→ **Aim of the task**
Write out exactly the lines below that run from the one containing "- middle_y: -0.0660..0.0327" through the one containing "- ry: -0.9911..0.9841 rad", both included, with no other lines.

→ **Recorded information**
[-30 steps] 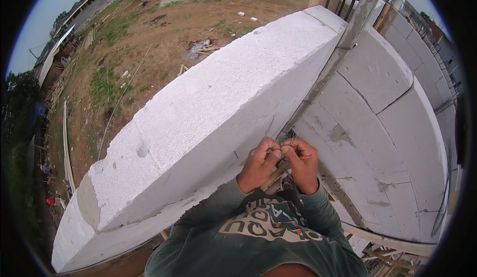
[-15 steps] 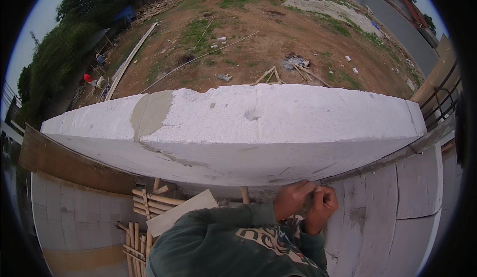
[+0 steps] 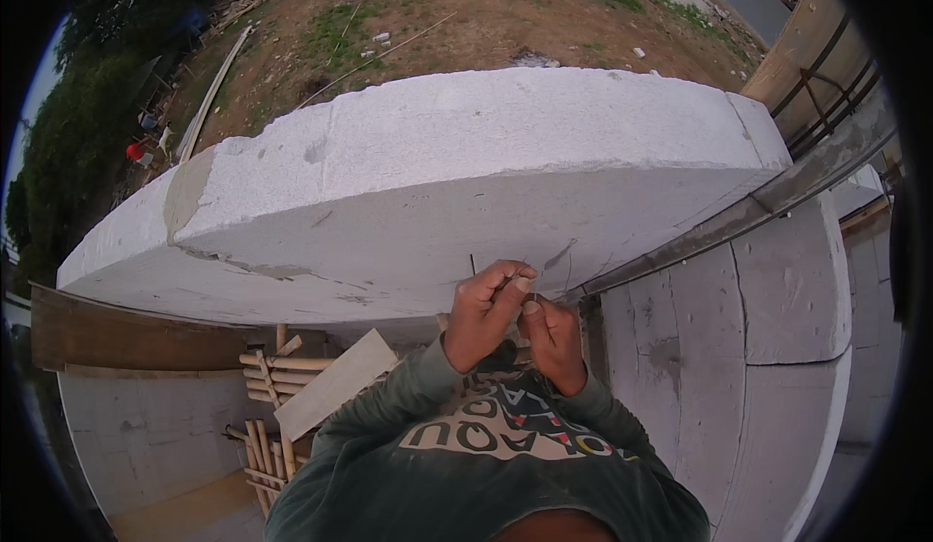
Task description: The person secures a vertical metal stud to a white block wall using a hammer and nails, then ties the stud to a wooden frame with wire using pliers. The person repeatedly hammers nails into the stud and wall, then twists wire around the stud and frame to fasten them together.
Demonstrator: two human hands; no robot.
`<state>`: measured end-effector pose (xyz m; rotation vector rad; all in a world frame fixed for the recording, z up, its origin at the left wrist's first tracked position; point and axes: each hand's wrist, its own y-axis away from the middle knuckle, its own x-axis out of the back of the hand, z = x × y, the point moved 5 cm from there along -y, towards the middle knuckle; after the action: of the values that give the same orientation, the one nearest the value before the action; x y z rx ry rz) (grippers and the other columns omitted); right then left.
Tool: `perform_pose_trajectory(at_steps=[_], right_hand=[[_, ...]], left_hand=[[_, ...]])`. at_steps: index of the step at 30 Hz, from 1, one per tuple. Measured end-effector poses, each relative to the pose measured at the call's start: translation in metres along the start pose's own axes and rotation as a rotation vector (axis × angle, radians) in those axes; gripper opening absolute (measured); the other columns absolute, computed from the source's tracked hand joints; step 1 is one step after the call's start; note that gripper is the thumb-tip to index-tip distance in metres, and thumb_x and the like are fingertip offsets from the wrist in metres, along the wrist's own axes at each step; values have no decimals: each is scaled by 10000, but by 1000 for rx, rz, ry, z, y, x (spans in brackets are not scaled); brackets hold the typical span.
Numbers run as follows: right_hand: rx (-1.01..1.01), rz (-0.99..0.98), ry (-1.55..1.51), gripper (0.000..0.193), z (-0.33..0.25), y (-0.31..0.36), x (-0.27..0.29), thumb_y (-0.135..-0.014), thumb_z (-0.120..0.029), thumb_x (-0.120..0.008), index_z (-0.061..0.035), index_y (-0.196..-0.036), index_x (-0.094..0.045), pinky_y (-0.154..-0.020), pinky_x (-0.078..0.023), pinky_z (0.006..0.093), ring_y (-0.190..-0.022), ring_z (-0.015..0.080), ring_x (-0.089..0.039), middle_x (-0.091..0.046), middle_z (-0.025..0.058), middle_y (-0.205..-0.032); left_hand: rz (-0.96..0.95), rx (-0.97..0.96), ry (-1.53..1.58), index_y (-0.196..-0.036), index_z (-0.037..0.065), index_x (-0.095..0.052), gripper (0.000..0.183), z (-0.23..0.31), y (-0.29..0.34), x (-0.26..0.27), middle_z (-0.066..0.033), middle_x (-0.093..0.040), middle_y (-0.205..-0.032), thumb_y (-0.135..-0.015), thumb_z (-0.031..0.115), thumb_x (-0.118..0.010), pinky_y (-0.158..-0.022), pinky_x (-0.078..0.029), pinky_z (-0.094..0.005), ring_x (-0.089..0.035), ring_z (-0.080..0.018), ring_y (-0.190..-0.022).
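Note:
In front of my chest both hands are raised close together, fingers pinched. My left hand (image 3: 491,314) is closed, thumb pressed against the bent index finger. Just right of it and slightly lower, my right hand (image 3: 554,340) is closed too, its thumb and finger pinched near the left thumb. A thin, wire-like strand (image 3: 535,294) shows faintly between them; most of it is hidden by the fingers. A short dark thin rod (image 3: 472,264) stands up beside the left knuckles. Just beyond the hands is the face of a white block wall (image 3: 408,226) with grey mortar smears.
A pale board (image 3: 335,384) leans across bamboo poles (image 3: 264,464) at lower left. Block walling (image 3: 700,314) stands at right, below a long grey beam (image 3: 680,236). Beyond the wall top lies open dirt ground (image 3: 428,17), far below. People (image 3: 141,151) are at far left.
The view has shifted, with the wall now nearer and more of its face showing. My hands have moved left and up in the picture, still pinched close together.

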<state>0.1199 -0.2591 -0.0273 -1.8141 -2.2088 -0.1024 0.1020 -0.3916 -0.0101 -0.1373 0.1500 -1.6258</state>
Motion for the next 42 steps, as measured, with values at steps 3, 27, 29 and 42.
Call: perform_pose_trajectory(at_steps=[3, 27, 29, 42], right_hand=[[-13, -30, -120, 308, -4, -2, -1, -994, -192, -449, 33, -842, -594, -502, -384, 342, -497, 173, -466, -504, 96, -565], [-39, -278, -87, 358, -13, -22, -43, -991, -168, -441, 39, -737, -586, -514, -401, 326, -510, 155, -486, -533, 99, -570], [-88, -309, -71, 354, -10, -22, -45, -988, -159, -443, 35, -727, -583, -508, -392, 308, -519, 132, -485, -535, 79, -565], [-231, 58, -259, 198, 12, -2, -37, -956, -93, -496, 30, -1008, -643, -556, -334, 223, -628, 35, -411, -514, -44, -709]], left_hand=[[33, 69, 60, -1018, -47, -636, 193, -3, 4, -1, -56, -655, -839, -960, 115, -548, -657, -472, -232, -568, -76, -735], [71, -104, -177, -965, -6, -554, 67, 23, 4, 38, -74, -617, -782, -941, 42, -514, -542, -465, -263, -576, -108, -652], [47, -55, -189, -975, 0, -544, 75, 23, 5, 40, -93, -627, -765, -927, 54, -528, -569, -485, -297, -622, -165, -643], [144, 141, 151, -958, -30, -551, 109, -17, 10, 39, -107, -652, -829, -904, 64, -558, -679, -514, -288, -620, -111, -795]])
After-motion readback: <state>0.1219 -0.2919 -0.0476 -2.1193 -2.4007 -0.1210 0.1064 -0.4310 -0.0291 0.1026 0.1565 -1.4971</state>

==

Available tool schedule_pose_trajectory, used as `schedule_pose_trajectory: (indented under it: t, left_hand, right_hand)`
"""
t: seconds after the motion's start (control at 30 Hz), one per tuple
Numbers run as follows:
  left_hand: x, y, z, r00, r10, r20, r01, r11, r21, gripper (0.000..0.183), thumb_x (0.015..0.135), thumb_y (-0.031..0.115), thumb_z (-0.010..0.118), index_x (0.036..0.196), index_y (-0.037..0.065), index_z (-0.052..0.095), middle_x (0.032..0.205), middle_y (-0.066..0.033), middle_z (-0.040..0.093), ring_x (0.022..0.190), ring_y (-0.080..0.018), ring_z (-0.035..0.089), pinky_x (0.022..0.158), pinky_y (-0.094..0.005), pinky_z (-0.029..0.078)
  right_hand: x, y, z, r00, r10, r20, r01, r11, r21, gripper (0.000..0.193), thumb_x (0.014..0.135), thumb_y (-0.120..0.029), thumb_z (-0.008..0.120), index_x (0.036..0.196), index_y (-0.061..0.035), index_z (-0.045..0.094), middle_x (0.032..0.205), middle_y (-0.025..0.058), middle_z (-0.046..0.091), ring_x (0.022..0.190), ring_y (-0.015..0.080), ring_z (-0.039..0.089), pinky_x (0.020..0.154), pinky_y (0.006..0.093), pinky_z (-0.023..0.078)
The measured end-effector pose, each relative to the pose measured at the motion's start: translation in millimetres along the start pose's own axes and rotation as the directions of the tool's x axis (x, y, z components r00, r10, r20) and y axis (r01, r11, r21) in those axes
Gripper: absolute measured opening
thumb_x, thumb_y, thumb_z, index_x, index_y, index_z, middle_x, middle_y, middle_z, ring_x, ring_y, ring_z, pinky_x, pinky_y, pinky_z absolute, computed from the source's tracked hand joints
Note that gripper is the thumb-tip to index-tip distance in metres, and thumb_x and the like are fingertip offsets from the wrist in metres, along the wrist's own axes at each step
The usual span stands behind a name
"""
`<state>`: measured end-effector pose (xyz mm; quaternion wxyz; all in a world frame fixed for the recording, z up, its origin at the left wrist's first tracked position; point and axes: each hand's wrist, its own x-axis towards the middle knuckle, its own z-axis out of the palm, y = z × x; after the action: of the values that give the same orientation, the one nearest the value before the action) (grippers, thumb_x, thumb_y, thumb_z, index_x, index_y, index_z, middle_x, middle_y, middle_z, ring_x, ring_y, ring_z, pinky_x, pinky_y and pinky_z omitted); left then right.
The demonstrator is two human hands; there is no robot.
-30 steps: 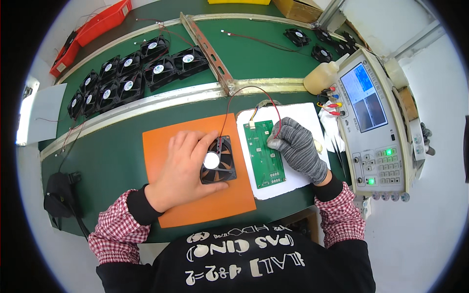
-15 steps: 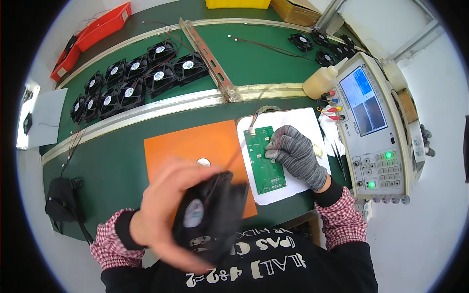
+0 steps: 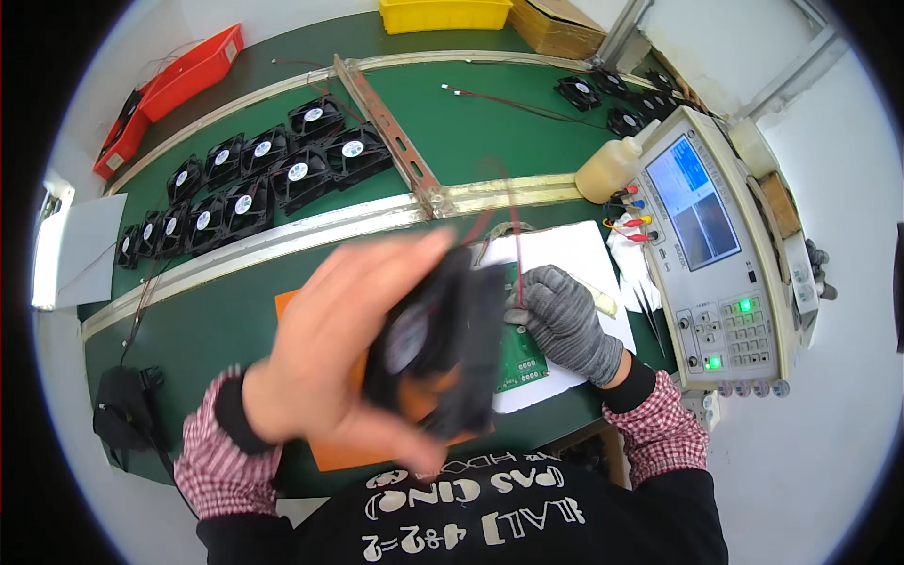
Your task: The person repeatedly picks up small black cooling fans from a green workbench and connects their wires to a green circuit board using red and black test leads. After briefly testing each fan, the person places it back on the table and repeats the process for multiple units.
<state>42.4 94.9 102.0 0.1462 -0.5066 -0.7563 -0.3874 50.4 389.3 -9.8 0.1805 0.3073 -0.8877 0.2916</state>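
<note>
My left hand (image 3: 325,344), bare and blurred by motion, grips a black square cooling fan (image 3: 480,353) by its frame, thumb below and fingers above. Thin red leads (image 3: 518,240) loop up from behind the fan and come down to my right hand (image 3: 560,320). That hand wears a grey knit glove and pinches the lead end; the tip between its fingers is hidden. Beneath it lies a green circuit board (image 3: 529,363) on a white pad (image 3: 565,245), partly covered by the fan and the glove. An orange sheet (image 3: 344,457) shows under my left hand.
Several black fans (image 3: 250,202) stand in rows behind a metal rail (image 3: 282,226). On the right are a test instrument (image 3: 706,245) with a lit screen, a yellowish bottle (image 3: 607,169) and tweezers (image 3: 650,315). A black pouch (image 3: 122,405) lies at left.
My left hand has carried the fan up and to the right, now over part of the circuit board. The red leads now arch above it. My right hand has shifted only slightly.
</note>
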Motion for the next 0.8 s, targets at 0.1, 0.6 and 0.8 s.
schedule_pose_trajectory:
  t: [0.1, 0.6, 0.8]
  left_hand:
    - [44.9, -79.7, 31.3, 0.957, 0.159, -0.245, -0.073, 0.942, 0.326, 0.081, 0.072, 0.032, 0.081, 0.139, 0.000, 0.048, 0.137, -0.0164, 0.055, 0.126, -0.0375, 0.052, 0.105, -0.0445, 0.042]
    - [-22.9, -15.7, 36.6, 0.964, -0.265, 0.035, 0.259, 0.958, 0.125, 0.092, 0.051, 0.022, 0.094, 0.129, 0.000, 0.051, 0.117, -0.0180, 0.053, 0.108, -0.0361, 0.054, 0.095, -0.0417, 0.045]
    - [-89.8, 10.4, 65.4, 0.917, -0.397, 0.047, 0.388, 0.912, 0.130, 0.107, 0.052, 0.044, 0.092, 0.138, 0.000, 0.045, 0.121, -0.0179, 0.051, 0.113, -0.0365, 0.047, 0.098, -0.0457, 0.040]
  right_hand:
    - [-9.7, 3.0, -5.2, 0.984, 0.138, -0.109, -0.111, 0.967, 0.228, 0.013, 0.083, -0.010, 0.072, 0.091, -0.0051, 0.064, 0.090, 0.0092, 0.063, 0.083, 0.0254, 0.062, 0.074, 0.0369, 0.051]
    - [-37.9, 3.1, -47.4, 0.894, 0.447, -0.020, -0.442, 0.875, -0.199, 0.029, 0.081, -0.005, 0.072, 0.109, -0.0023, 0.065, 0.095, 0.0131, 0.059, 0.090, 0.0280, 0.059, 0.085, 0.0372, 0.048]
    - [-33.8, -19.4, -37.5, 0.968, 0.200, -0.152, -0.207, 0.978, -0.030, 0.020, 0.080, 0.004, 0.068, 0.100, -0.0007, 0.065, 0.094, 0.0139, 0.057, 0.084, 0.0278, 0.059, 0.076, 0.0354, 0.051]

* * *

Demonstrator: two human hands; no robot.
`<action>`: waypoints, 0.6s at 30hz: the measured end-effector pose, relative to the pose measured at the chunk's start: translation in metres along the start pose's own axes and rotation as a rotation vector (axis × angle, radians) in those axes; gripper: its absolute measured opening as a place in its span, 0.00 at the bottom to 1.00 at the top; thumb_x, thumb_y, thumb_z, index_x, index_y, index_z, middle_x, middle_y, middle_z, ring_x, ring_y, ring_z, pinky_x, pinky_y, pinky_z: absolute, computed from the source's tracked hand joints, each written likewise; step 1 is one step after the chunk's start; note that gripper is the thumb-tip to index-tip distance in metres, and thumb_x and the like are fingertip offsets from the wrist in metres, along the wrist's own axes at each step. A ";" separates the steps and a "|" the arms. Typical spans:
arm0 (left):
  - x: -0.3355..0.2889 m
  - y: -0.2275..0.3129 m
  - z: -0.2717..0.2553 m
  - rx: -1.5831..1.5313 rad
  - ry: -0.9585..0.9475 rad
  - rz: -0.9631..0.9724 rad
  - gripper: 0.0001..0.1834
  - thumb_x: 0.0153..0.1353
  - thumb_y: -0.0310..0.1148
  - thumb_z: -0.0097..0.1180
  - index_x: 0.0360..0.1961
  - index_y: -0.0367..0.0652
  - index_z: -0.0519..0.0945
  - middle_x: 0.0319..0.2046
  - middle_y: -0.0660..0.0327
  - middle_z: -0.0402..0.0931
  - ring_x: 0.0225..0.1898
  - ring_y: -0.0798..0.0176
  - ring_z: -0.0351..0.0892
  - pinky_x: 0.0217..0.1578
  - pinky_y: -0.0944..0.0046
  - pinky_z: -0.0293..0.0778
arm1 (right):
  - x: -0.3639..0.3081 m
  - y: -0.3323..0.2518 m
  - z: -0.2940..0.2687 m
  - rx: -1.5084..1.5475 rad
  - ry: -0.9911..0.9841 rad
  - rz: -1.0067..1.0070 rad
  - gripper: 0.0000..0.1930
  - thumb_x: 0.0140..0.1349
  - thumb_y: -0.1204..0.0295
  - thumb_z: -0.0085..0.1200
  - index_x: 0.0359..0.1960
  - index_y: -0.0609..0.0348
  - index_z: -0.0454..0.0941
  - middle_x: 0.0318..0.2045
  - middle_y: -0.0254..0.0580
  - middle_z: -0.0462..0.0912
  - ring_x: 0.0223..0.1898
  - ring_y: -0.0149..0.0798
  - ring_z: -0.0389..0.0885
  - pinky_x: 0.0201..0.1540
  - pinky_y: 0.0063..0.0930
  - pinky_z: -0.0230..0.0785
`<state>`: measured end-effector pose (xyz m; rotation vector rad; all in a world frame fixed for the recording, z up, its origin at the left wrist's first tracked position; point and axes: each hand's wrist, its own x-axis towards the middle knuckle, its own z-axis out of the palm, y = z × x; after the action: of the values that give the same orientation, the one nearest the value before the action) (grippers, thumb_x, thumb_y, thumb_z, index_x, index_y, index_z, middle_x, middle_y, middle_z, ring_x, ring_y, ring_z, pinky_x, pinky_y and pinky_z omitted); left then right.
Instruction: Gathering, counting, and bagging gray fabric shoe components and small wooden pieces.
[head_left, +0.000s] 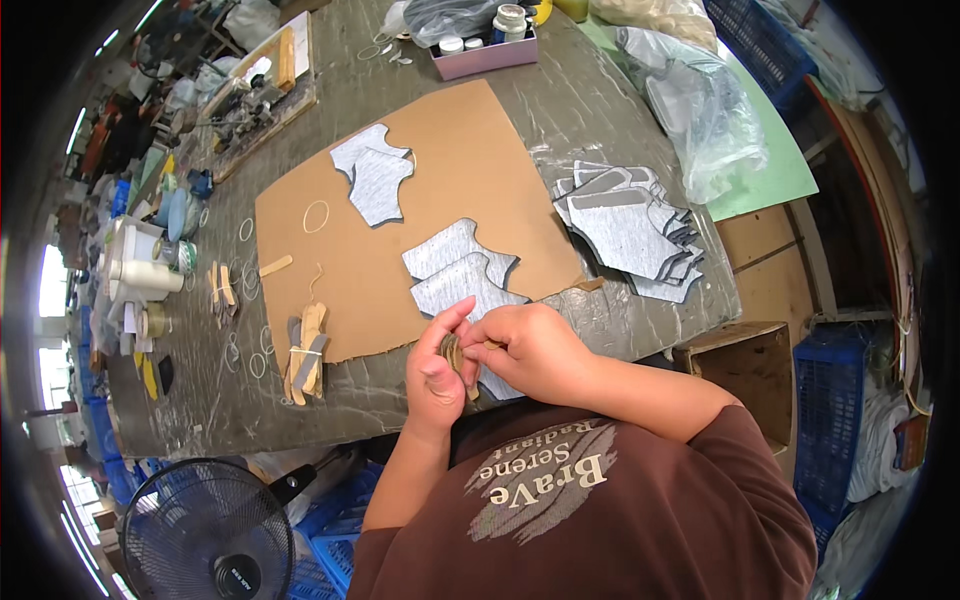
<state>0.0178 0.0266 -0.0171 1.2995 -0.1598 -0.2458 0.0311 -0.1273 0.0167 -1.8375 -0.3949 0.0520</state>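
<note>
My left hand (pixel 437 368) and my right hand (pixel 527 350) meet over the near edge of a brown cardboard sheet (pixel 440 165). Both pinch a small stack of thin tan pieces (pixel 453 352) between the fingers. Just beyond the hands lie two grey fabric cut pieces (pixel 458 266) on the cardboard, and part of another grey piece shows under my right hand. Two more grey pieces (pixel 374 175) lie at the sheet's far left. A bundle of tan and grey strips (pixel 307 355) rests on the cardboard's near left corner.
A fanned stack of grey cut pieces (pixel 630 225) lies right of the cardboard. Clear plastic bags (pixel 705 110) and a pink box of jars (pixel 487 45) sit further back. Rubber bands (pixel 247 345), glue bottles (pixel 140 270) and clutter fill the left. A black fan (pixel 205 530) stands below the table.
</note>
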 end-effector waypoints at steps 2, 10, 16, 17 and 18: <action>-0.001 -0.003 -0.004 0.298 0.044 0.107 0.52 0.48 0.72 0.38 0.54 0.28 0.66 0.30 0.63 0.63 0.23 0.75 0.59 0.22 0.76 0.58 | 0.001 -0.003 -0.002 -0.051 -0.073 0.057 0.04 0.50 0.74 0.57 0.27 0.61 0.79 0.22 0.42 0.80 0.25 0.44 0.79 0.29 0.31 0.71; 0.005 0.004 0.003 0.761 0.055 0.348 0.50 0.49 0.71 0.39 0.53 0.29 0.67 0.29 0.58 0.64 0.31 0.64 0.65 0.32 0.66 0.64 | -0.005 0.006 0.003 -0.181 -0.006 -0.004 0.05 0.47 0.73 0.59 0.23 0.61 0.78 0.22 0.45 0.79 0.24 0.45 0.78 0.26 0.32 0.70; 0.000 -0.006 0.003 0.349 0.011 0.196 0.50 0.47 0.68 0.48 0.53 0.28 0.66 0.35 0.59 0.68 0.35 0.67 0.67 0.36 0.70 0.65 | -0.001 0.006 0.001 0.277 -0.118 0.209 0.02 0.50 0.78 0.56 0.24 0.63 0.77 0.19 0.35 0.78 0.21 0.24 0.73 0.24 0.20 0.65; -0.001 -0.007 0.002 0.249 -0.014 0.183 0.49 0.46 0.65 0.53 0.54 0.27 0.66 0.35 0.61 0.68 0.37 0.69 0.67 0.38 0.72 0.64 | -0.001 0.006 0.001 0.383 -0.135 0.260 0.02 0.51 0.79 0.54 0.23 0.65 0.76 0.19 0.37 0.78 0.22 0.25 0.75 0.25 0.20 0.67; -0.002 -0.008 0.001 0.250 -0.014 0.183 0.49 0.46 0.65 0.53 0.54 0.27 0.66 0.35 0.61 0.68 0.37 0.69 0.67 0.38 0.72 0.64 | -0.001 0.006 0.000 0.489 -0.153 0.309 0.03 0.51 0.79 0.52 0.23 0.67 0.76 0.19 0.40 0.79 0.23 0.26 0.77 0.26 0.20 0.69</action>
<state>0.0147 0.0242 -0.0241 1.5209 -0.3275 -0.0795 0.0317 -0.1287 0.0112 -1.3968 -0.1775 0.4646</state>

→ **Solution to the problem**
  - middle_y: -0.0660..0.0327
  - middle_z: -0.0402..0.0931
  - ring_x: 0.0225..0.1898
  - ring_y: -0.0798..0.0176
  - ring_z: -0.0351..0.0892
  - pinky_x: 0.0217..0.1578
  - pinky_y: -0.0944..0.0046
  - pinky_z: -0.0293..0.0778
arm1 (right):
  - x: -0.3639..0.3081 m
  - y: -0.3323..0.2518 m
  - z: -0.2940..0.2687 m
  - rx: -1.5084..1.5475 rad
  - ry: -0.9911..0.9841 rad

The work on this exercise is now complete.